Dr Calum MacRae:          Absolutely, in fact we, thanks to a variety of efforts at Brigham Women's we have now at least three separate venues in which this occurs. I mentioned cardiovascular genetic clinic. We also have a genomic medicine clinic, which I'm one of the clinical codirectors for, where we actually have cases of [inaudible 00:26:45] through routine clinical care that seems as if they would benefit from whole genome or whole exome sequencing, and then we have a weekly conference that's actually led by Dick [Mass 00:26:58] and Shamil [Sonaya 00:27:01], two of our genetics colleagues and takes in specialists from all throughout medicine as well as scientists from the entire Harvard Medical School environment, and so we bring everybody together around mechanistically solving individual clinical cases.

                                           The third venue is one that's part of a national network, the undiagnosed diseases network. We're one of the sites on the national, the NIH-funded UDN network. There again one of the themes is identifying individuals or families who would benefit from both rigorous genomic analyses as well as much deeper phenotyping. That's been a program that I think has been very exciting and one that we again have learned a huge amount from in terms of how do you begin to build the infrastructure that brings not just the first clinician to see the patient, but somebody who, a whole team of people who understand and can evaluate all the biological aspects that are relevant in that patient. Then also brings to bear the scientific expertise that you might need in order to make a mechanistic connection between genotype and phenotype in that one individual, and some of that involves animal modeling.

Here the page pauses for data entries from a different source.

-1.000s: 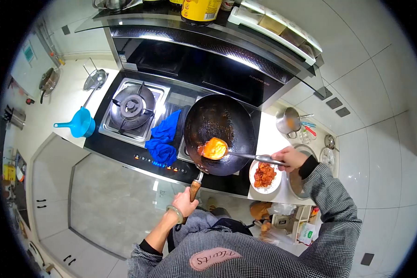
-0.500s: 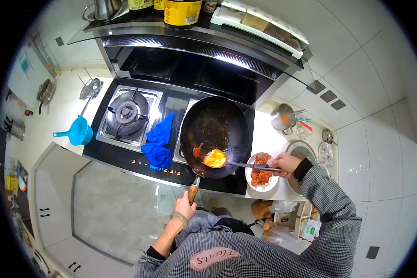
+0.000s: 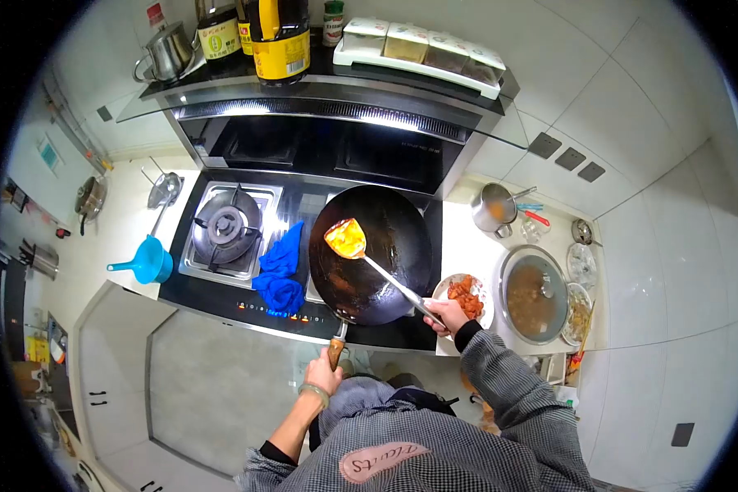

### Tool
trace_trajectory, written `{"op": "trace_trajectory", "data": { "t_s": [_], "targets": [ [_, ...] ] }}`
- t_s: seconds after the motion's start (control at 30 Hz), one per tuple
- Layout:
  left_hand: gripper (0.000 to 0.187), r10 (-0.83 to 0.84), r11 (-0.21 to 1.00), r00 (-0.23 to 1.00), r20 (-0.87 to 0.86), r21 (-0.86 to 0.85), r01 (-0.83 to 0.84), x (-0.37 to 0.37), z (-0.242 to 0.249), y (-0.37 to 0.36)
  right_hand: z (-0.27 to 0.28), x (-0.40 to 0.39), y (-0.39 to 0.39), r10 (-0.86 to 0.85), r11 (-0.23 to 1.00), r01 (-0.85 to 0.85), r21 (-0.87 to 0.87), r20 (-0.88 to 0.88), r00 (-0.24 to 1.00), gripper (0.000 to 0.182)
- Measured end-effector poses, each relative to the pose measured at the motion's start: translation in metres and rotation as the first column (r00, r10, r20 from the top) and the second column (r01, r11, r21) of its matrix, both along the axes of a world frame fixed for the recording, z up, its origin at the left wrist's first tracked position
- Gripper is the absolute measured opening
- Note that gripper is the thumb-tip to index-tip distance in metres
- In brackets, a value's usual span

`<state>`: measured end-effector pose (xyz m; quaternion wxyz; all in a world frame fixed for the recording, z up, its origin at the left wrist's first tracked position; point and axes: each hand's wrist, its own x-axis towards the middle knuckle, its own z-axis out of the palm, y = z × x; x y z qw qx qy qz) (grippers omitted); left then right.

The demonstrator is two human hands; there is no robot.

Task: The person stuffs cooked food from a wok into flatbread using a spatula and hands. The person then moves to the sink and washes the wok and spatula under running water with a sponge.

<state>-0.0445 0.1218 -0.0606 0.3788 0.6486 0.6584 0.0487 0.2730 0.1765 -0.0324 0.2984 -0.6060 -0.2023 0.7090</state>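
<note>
A dark wok (image 3: pixel 385 283) sits on the right burner, its inside smeared with a little oil or sauce. My left hand (image 3: pixel 322 377) is closed around the wok's wooden handle (image 3: pixel 336 350). In my right hand (image 3: pixel 446 317) is the handle of a metal spatula (image 3: pixel 390 280). Its blade, coated in shiny orange sauce, hangs over the far left part of the wok. A white bowl (image 3: pixel 487 315) of reddish cooked meat pieces (image 3: pixel 467 298) stands just right of the wok, partly behind my right hand.
A blue cloth (image 3: pixel 280 275) lies between the wok and the left burner (image 3: pixel 227 224). Right of the bowl stands a lidded pot (image 3: pixel 536 293), with a small steel pot (image 3: pixel 494 208) behind. A blue ladle (image 3: pixel 150 261) rests at left. Bottles (image 3: pixel 282 57) and a seasoning box (image 3: pixel 421 49) line the hood shelf.
The spatula has swung from the wok's near side up to its far left, and my right hand has moved left. The view has shifted. My left hand keeps hold of the wok handle.
</note>
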Motion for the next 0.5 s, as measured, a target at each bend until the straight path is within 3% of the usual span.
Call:
{"op": "trace_trajectory", "data": {
  "t_s": [0.2,0.33,0.4,0.47,0.5],
  "targets": [
    [0.052,0.010,0.999,0.999,-0.046,-0.034,-0.012,0.000,-0.002,-0.001,-0.030,0.009,0.013,-0.160,0.945,0.110,0.309,0.142,0.977,0.028],
    [0.052,0.047,0.998,0.999,-0.027,-0.049,-0.049,0.003,0.005,-0.001,-0.038,0.018,0.009,-0.159,0.927,0.120,0.355,0.083,0.984,0.028],
    [0.050,0.034,0.999,0.999,-0.027,0.021,-0.034,0.003,-0.001,-0.002,-0.037,0.028,0.000,-0.160,0.899,0.089,0.428,0.133,0.978,0.025],
    [0.049,0.044,0.999,0.999,-0.017,0.015,-0.044,0.004,0.001,-0.002,-0.032,0.040,-0.018,-0.227,0.876,0.162,0.454,0.092,0.969,0.027],
    [0.049,0.053,0.999,0.999,-0.008,0.007,-0.053,0.004,0.004,-0.001,-0.038,0.057,-0.032,-0.200,0.783,-0.030,0.621,0.297,0.934,0.028]
  ]
}}
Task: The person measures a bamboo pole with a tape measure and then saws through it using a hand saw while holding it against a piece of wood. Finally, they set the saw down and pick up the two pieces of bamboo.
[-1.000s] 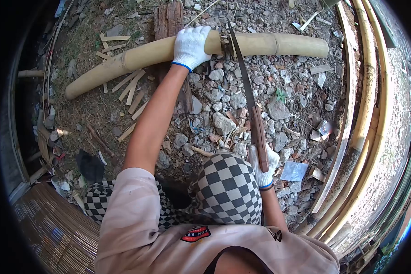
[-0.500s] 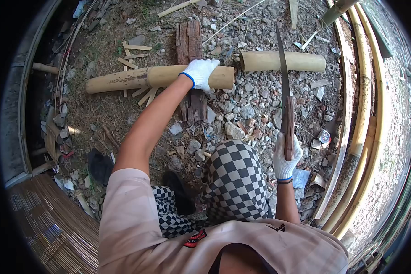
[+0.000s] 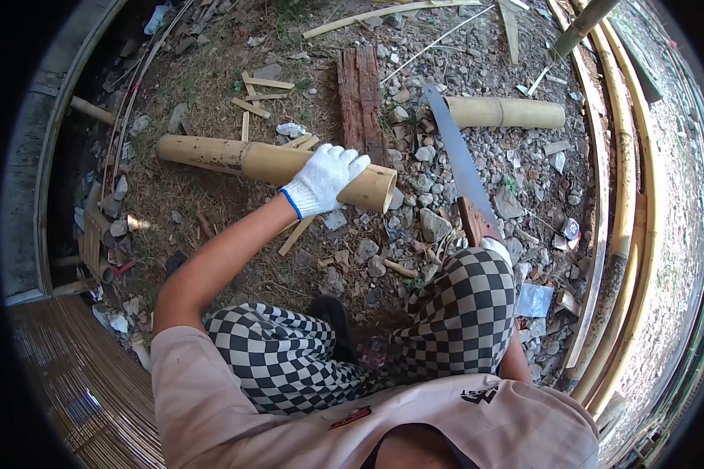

                                           In cancer for example there's a concept that has emerged over the last two to three years of what's called co-clinical modeling that once you've identified some of the genomic features it allows you to begin to model in an animal in parallel with the trajectory of a patient-

Dr Anwar Chahal:            [inaudible 00:28:40] as some people call them.

Dr Calum MacRae:          Exactly. Creating an avatar. In many instances that's an avatar that includes multiple different disease models. We've begun to do that in the cardiovascular space. I think obviously it's early days yet, but I think there are lessons to be learned about how you build the types of infrastructure that allow people to move beyond this state where a patient's outcome is dependent on him seeing the right doctor on the right day at the right time. There are actually systems that funnel the patients into the right venue based on objective criteria at every stage. I think that's the type of re-organization, re-imagination of the medical system that we need.

                                           We sort of duplicate things in lots of different areas and you're still dependent on hitting the right specialist at the right day at the right time, or not seeing a specialist, seeing a generalist on the right day at the right time, who's able to put everything together, or even hitting somebody who has the time to listen to your story in a way that helps you identify the exposure or the genetic basis of your condition. If we recreate the professional environment that I talked about earlier, I think, in ways that are both traditional and novel at the same time, I think we'll do ourselves a great service and build a platform that lets all of the technologies, including genomics that we've talked about today, begin to impact patients in a real way on a regular basis.

Dr Anwar Chahal:            Thank you for that Dr. Calum MacRae for giving up your precious time and sharing your thoughts and insights and experience.

Dr Calum MacRae:          Thank you for your time and I've enjoyed talking to you.

Dr Anwar Chahal:            Thank you Dr. MacRae.